▶ **Records supplied**
■ ■ ■
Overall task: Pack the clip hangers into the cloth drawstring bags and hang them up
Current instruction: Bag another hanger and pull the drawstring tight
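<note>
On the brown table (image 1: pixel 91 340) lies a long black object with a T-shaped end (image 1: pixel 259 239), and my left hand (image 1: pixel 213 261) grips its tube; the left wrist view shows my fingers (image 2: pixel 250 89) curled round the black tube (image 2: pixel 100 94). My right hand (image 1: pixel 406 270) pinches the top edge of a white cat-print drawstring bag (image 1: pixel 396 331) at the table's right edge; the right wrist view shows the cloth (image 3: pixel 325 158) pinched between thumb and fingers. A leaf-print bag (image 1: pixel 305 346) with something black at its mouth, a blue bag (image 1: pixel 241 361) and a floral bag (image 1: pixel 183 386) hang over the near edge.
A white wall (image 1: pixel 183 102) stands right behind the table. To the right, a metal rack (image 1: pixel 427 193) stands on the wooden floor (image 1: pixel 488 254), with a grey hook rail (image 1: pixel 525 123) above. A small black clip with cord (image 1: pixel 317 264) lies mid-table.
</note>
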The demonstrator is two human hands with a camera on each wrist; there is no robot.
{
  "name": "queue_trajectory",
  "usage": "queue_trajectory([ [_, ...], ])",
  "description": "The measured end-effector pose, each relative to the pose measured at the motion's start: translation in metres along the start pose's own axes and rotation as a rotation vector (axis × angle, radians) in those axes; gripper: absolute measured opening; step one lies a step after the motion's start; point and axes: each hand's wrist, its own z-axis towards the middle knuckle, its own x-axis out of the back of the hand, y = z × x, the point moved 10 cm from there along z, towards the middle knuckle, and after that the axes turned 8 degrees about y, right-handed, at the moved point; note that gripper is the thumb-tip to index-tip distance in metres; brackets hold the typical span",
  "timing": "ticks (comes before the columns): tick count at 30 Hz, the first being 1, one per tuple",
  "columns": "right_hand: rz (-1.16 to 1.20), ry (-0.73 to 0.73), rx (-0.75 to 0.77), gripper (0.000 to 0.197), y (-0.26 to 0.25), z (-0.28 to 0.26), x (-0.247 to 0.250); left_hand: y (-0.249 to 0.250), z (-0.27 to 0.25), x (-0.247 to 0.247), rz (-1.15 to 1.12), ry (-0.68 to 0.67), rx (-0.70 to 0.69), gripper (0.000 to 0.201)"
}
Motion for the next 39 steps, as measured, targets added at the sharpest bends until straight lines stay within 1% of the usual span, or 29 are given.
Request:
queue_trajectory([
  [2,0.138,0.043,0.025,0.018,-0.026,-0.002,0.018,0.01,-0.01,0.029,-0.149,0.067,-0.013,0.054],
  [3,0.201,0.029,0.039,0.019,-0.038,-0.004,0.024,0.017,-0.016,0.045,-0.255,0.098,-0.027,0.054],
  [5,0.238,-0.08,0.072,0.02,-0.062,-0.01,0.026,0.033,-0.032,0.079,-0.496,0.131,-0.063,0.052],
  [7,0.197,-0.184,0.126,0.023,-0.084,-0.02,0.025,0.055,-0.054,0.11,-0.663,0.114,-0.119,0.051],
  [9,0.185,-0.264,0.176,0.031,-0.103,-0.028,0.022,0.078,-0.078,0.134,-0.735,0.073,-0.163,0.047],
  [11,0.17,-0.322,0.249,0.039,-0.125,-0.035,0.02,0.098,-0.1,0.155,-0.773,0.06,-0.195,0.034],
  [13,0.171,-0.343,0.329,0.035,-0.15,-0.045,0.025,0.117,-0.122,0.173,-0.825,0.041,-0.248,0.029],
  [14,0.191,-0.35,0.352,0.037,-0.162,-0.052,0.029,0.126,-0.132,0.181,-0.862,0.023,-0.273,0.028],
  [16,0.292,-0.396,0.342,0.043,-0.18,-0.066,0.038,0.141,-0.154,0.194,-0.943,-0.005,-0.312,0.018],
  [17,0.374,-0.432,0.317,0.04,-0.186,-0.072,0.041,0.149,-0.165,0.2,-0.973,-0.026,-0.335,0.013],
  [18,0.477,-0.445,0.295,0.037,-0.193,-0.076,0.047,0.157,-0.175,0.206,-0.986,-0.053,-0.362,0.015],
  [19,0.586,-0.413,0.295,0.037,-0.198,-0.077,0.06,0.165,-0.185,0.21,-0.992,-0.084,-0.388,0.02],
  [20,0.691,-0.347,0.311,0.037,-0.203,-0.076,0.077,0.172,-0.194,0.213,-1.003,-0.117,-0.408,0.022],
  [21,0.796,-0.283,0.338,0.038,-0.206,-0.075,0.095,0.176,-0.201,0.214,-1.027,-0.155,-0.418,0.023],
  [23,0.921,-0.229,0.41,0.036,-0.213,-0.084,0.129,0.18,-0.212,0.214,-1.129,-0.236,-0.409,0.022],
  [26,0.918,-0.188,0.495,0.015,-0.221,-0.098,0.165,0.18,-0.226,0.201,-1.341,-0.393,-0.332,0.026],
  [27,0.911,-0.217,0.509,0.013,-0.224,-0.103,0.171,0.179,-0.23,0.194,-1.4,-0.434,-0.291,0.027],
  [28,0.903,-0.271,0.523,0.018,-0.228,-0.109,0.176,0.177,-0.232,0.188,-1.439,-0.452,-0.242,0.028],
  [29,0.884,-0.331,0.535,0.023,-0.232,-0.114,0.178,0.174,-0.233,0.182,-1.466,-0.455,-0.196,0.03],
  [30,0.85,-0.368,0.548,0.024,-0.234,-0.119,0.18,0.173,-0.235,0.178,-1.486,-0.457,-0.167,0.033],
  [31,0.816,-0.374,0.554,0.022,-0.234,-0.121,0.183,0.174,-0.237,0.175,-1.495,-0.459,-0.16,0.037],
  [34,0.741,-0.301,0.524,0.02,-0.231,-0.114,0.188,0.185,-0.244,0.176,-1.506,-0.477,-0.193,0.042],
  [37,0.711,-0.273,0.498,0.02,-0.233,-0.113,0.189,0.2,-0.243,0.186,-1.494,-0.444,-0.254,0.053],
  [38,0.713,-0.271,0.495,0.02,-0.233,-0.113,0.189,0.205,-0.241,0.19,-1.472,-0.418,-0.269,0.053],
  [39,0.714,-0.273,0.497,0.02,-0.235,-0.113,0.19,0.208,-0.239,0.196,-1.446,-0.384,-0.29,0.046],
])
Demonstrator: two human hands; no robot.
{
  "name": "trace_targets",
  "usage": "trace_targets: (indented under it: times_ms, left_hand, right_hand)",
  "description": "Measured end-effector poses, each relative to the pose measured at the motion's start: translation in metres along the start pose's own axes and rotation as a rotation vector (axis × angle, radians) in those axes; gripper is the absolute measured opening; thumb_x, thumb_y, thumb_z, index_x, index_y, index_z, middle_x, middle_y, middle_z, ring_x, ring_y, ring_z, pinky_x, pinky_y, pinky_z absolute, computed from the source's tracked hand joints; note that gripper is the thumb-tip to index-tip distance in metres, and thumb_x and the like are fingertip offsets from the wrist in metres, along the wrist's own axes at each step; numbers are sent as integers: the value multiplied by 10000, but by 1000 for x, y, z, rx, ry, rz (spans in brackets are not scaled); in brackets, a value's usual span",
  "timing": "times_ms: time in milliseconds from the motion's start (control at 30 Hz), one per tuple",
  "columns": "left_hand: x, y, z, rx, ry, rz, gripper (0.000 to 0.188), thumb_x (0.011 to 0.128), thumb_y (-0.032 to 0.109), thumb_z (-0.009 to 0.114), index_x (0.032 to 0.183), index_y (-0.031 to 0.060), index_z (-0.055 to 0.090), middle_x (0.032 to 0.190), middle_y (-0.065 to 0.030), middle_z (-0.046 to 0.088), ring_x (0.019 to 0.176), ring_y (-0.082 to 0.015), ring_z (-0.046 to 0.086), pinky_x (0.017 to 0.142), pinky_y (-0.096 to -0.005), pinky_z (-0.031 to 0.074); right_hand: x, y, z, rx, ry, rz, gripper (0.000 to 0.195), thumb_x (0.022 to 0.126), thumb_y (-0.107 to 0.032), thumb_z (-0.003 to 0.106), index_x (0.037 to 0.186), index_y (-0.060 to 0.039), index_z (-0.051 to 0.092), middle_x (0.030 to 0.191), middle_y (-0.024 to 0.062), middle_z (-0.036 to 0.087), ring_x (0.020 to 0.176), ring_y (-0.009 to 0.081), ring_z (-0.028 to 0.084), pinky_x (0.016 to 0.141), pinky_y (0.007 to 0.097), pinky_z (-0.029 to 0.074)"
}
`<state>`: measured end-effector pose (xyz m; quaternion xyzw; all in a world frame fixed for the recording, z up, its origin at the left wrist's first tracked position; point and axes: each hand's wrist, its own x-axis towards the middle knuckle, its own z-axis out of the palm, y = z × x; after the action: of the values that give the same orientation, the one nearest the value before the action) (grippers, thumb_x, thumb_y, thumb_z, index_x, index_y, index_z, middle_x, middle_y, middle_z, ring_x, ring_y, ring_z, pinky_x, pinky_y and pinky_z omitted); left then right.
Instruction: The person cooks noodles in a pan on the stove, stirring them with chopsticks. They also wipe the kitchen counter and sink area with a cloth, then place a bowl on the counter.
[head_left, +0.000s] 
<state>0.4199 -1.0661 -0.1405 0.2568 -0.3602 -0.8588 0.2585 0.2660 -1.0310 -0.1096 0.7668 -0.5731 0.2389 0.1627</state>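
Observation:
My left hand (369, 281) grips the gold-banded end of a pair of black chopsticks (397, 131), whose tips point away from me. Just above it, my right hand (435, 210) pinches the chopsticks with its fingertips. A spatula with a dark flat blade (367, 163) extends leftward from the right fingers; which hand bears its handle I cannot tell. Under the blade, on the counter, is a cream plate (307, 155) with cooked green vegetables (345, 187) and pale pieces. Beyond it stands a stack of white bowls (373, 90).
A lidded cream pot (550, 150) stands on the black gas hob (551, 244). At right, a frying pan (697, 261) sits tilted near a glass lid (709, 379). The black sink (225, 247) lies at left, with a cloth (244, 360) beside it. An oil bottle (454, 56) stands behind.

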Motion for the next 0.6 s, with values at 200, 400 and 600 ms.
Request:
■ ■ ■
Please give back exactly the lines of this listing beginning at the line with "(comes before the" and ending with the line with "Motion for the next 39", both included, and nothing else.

  "timing": "ticks (comes before the columns): tick count at 30 Hz, the first being 1, one per tuple",
  "columns": "right_hand: rz (-1.16 to 1.20), ry (-0.73 to 0.73), rx (-0.75 to 0.77), gripper (0.000 to 0.197), y (-0.26 to 0.25), z (-0.28 to 0.26), x (-0.247 to 0.250); left_hand: y (-0.249 to 0.250), z (-0.27 to 0.25), x (-0.247 to 0.247), rz (-1.15 to 1.12), ry (-0.68 to 0.67), rx (-0.70 to 0.69), gripper (0.000 to 0.201)"
}
Motion for the next 39 steps, as measured, targets added at the sharpest bends until straight lines stay within 1% of the usual span, or 29 are given.

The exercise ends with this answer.